FDA Denies Accelerated Approval for Bitopertin in EPP, Awaits Phase 3 Trial Results

The U.S. Food and Drug Administration issued a Complete Response Letter on February 13, 2026, for the New Drug Application for bitopertin as a treatment for patients with erythropoietic protoporphyria (EPP). Bitopertin had been under review for accelerated approval and as part of the Commissioner's National Priority Voucher pilot program.

Accelerated approval relies on whether there is evidence of an effect on the proposed surrogate endpoint (percent change in whole blood metal-free PPIX) and whether the proposed surrogate endpoint, including the magnitude of change, is reasonably likely to predict a clinical benefit. On the first point, the FDA agreed that AURORA and BEACON provided sufficient evidence that bitopertin significantly lowers whole blood metal-free PPIX. On the second, based on review of AURORA and BEACON results, the FDA concluded that the trials did not show evidence of association between percent change in PPIX and sunlight exposure-based endpoints, as measured in the trials, despite the strong mechanistic and biological plausibility supporting the use of the PPIX biomarker in protoporphyria.

The FDA indicated results of the APOLLO study could serve as evidence to support traditional approval. The APOLLO study is a randomized, double-blind, placebo-controlled trial evaluating the efficacy, safety, and tolerability of bitopertin in participants with EPP or X-Linked protoporphyria. The study is comparing six months of treatment with bitopertin against a placebo, with the main goals of evaluating the therapy's safety, its effect on PPIX levels, and the amount of pain-free time patients can spend in the sun. The trial is recruiting patients 12 and older with EPP or X-linked protoporphyria at sites across Europe, the U.S., Australia, and Canada.

A blinded sample size re-estimation of the APOLLO study was conducted in January and no modifications to sample size were needed based on statistical analysis. There has been significant patient and physician enthusiasm around the APOLLO trial, allowing Disc to complete trial enrollment in March 2026, several months earlier than expected. Topline data are anticipated in Q4 2026.
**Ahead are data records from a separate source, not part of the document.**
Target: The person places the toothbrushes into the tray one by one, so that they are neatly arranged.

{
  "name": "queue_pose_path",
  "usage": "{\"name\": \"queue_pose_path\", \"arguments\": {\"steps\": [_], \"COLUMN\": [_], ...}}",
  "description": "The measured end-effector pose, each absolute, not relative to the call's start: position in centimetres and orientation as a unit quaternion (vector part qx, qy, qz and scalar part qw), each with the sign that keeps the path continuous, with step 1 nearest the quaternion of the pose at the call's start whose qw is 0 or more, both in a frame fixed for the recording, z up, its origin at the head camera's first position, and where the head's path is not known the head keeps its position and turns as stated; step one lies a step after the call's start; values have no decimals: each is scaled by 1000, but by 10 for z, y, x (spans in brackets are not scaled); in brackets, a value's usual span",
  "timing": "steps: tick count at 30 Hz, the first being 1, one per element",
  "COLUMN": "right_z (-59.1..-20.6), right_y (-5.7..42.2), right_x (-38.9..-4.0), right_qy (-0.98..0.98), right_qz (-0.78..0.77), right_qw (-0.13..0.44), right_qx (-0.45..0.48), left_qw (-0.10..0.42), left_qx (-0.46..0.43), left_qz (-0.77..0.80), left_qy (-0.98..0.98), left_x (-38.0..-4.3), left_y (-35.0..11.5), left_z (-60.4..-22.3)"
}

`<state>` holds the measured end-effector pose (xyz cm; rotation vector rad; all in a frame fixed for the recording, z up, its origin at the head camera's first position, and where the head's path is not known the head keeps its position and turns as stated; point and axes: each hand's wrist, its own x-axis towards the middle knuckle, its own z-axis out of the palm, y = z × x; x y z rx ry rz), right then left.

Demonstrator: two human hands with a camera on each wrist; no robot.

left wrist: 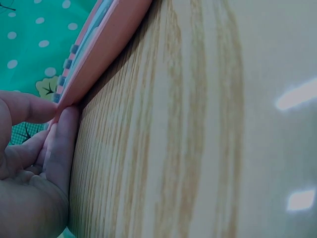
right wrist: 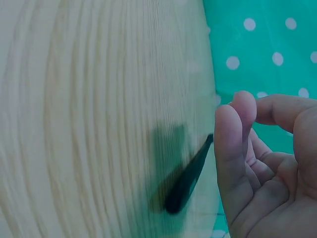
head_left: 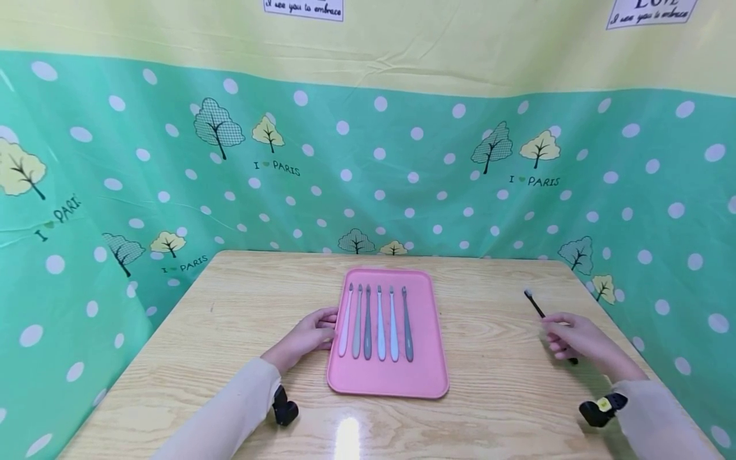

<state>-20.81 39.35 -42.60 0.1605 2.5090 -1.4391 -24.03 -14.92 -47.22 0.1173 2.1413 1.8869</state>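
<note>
A pink tray [head_left: 385, 380] lies on the table with a row of several slim toothbrushes [head_left: 381, 326] in it. Their handles are pink, grey and pale blue, and the small dark heads point away from me. My left hand [head_left: 307, 335] grips the tray's left rim; in the left wrist view the fingers [left wrist: 63, 139] pinch its edge. Off to the right, my right hand [head_left: 577, 338] holds a black toothbrush [head_left: 536, 305] between thumb and fingers, its pale head pointing up and left. In the right wrist view part of the black handle [right wrist: 190, 173] shows above the table.
Beneath everything is a light wooden table [head_left: 253, 287] with glossy reflections near its front edge. A green and yellow curtain [head_left: 402, 166] with dots and trees hangs behind it and along both sides. Black wrist cameras [head_left: 284, 409] sit on both sleeves.
</note>
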Motion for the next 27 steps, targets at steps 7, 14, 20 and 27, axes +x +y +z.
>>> {"name": "queue_pose_path", "arguments": {"steps": [7,14,20,27], "right_z": [-429,-431,-436,-442], "right_y": [412,420,424,427], "right_x": [-208,-207,-207,-209], "right_qy": [871,890,886,890], "right_qz": [-475,-437,-440,-428], "right_qw": [105,101,115,119], "right_qx": [67,77,90,105], "left_qw": [145,147,145,142], "left_qx": [40,40,40,37], "left_qz": [651,651,650,648], "left_qy": [744,743,745,747], "left_x": [-242,-241,-241,-241], "left_y": [-149,-150,-150,-150], "left_z": [-474,-474,-474,-473]}}
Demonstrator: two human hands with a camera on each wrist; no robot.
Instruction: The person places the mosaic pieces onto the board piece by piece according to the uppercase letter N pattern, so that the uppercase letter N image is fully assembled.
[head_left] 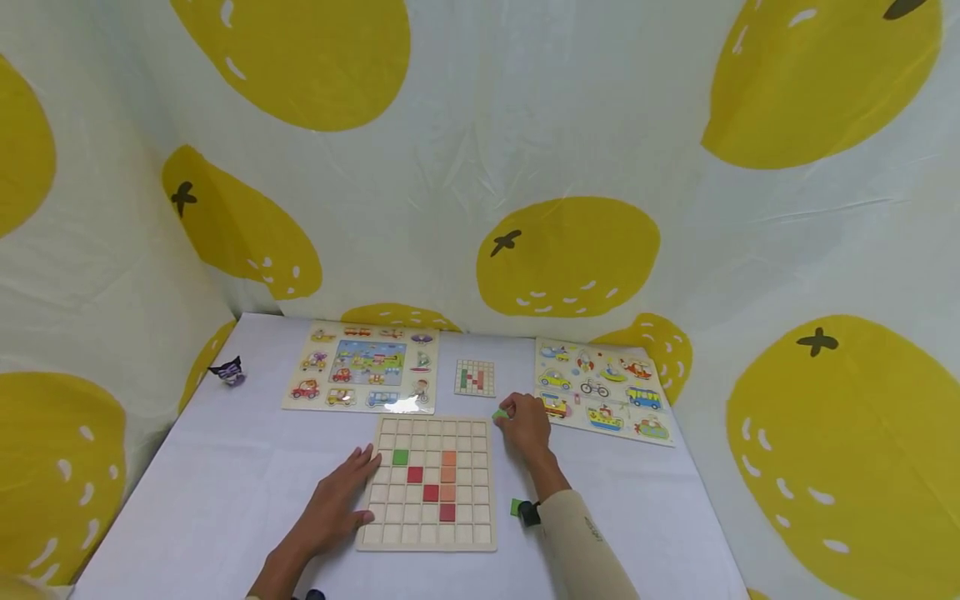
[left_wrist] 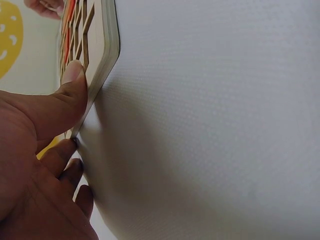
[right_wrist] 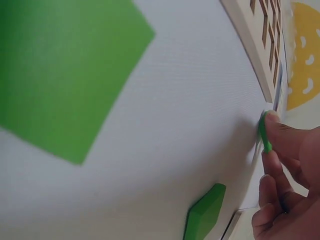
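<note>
A wooden grid board (head_left: 427,547) lies on the table. In it sit a green tile (head_left: 400,457), three red tiles in a diagonal, the middle red tile (head_left: 431,493) among them, and three orange tiles in a column, including one orange tile (head_left: 447,474). My left hand (head_left: 333,500) rests at the board's left edge, its thumb (left_wrist: 75,92) against the rim. Beyond the board's upper right corner, my right hand (head_left: 527,425) pinches a small green square tile (right_wrist: 263,132) between thumb and fingertips. Another green tile (right_wrist: 205,215) lies on the cloth near that hand.
A green tile (head_left: 516,507) lies by my right wrist. Behind the board is a small pattern card (head_left: 475,392). Vehicle picture puzzles stand at the back, a left puzzle (head_left: 296,400) and a right puzzle (head_left: 660,429). A small purple-black object (head_left: 228,372) sits far left.
</note>
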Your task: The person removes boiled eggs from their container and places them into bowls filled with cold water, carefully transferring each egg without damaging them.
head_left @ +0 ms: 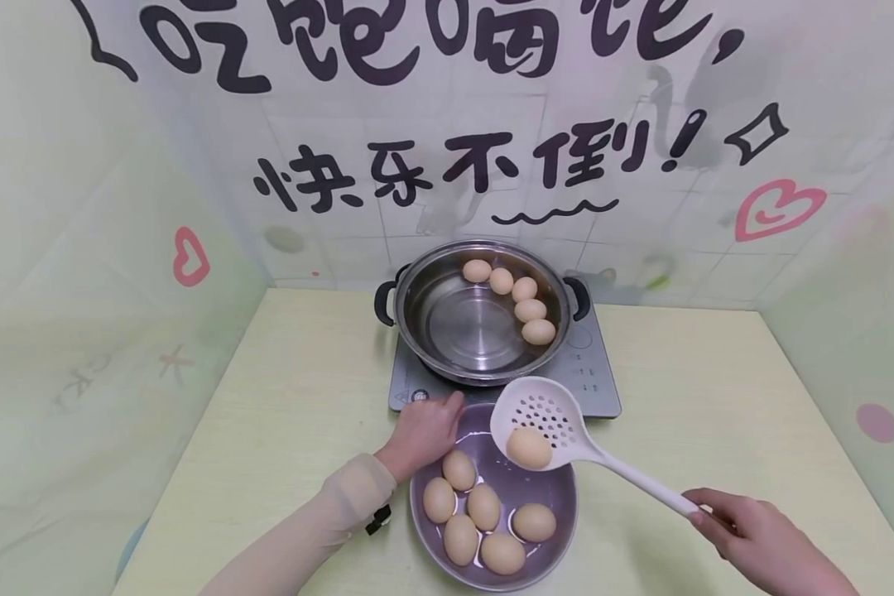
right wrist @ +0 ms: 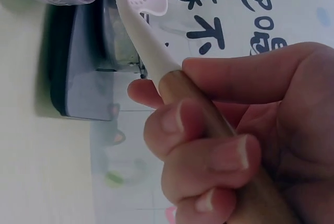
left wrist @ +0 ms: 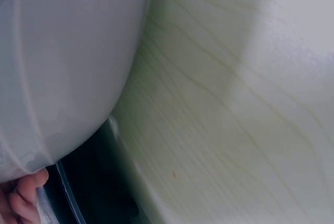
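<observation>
Back wall [head_left: 328, 265]: pale, tile-lined, w/ blk Chinese lettering [head_left: 480, 161] & pink heart [head_left: 775, 215] on R. L wall [head_left: 82, 182] & R wall [head_left: 864, 314] pale too. Table [head_left: 685, 397] lt yellow, wood-grained. Light soft.

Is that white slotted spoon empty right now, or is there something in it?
Not empty: the slotted spoon holds one egg, seen in the head view lying in its perforated bowl over the purple basin.

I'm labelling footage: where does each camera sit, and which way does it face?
Head: worn there, facing forward and down at pot, bowl and skimmer; left hand, sleeve, right hand show.
Left wrist: on it, facing bowl and table; fingers show lower left.
Right wrist: on it, facing along skimmer toward wall; hand shows.
Head and right wrist share skimmer, bowl, lettering.
</observation>
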A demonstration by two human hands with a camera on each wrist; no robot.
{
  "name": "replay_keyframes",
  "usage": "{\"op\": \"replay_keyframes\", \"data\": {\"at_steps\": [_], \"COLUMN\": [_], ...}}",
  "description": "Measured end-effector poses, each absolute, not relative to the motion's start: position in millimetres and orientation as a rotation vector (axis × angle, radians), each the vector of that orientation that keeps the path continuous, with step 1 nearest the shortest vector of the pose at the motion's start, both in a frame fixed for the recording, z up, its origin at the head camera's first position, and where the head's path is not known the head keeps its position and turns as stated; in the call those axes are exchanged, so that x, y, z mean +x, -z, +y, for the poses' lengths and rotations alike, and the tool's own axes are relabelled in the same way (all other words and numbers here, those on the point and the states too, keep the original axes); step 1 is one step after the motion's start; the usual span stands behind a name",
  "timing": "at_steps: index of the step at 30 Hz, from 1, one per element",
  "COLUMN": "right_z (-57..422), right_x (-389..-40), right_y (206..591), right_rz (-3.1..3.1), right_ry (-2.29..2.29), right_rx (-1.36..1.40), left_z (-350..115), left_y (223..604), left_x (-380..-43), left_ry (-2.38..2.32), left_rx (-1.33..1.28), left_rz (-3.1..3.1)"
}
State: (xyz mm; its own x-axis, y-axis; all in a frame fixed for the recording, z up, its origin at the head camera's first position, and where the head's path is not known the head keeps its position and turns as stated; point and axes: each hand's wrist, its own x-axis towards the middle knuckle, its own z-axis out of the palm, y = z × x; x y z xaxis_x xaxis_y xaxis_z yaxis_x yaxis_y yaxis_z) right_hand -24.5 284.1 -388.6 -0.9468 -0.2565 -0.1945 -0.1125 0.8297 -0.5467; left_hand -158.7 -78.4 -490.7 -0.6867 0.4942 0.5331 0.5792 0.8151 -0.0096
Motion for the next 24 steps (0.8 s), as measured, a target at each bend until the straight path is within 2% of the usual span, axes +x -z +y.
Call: {"op": "replay_keyframes", "data": {"at_steps": [9, 24], "right_z": [285, 277], "right_x": [-21, -22], "right_y": [404, 402], "right_rz": [2.686, 2.737], "right_ry": [0.793, 0.681], "right_rx": [-0.246, -0.102], "left_z": [-79, -79], "left_y": [491, 490], "left_x": [-159, -158], "left_ry": [0.211, 0.206], "left_rx": [-0.790, -0.794], "left_rz": [-2.480, -2.515]}}
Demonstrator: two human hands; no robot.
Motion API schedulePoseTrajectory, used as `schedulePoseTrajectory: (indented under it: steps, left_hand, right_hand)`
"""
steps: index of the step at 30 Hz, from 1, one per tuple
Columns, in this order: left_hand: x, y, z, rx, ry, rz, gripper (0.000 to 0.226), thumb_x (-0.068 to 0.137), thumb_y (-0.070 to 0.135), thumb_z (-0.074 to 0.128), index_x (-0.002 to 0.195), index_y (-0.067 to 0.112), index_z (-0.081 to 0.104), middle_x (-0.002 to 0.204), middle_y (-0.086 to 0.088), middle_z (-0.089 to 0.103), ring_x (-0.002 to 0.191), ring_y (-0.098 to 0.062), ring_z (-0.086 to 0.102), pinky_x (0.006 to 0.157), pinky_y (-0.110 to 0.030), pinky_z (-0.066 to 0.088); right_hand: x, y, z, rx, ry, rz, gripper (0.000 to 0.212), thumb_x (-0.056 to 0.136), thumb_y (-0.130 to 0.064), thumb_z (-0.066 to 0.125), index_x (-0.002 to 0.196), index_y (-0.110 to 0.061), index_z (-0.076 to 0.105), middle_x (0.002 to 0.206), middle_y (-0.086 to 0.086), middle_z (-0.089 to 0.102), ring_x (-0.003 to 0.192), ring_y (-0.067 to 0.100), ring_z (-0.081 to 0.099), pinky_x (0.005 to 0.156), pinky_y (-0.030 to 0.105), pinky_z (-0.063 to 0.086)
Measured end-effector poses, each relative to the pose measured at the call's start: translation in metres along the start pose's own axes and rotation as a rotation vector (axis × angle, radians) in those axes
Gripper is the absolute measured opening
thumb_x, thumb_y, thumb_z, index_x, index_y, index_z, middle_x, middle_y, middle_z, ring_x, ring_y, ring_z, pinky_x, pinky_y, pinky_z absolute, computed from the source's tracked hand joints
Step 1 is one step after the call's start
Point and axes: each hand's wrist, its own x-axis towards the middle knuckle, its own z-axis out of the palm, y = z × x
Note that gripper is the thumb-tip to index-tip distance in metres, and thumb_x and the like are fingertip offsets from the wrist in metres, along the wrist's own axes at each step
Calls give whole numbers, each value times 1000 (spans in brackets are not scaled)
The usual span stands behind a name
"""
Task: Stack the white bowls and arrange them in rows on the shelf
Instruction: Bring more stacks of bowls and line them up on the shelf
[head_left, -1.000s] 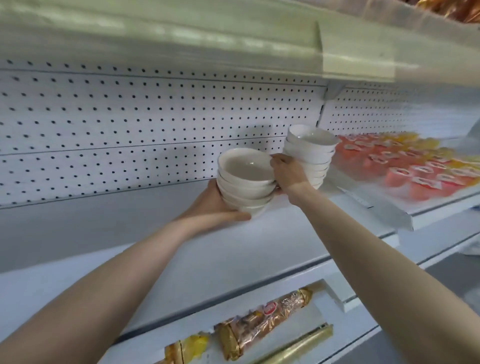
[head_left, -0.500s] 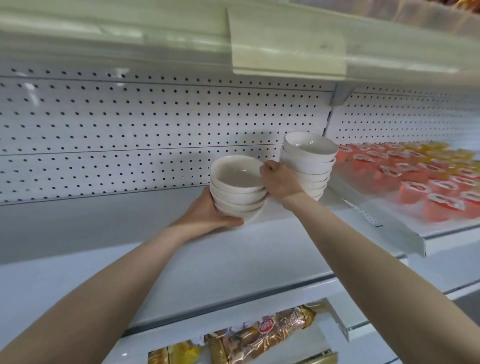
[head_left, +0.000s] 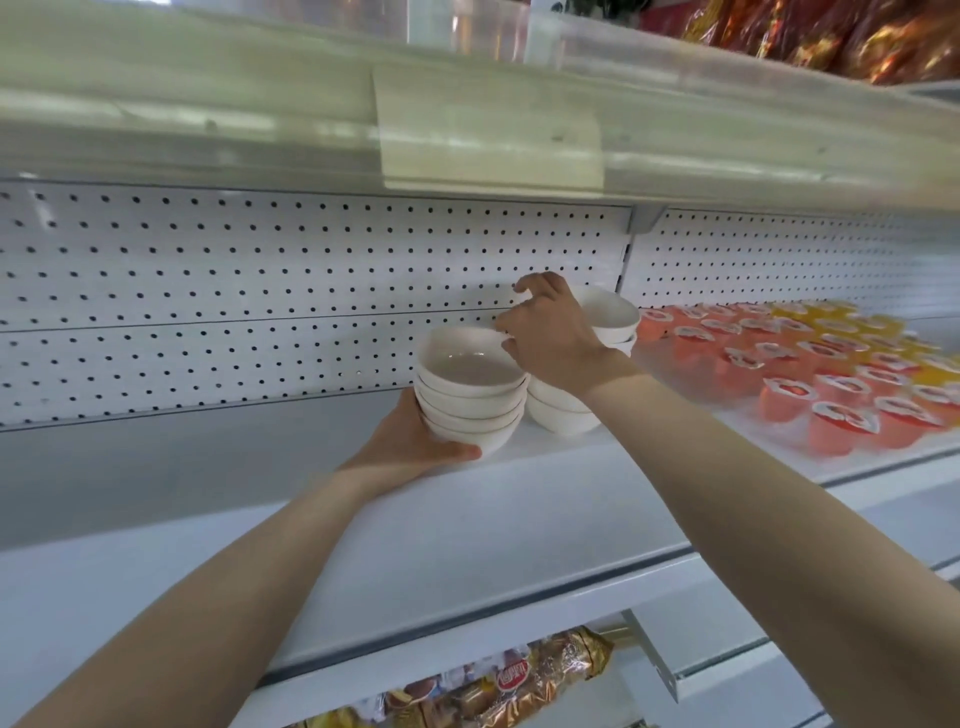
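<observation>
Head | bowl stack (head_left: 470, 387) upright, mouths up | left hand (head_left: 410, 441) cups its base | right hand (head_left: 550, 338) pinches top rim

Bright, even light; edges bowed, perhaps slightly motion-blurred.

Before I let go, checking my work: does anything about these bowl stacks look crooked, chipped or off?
Nothing stands out. The left stack, held by the left hand and right hand, looks evenly nested and upright beside the right stack on the shelf, partly hidden by that hand. No chips or spills show.
</observation>
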Motion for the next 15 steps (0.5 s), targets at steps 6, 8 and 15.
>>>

The company plans to request a Type A meeting to review its approach with the FDA. Upon completion of APOLLO, Disc would then file a response to the CRL and expect an updated FDA decision by mid-2027.

Bitopertin is an investigational, clinical-stage, orally administered inhibitor of glycine transporter 1 (GlyT1) that is designed to modulate heme biosynthesis. GlyT1 is a membrane transporter expressed on developing red blood cells and is required to supply sufficient glycine for heme biosynthesis and support erythropoiesis. Disc is developing bitopertin as a potential treatment for a range of hematologic diseases including erythropoietic porphyrias, where it has potential to be the first disease-modifying therapy.

Bitopertin has been studied in multiple clinical trials in patients with EPP, including the Phase 2 open-label BEACON trial, the Phase 2 double-blind, placebo-controlled AURORA trial, an open-label extension HELIOS trial, and the confirmatory Phase 3 double-blind, placebo-controlled APOLLO trial. Bitopertin is an investigational agent and is not approved for use as a therapy in any jurisdiction worldwide. Disc obtained global rights to bitopertin under a license agreement from Roche in May 2021.

EPP is a rare, inherited metabolic disorder marked by severe, immediate, and painful photosensitivity, often beginning in childhood. In this patient population, a deficiency in the ferrochelatase enzyme results in protoporphyrin buildup, which is indicated by intense burning, itching, and swelling upon exposure to sunlight.

Disc Medicine has approximately $791 million at December 31, 2025 in unaudited cash, cash equivalents, and marketable securities and maintains guidance of providing runway into 2029. The company will host a call for investors at 8 am ET on Tuesday, February 17th to discuss this outcome.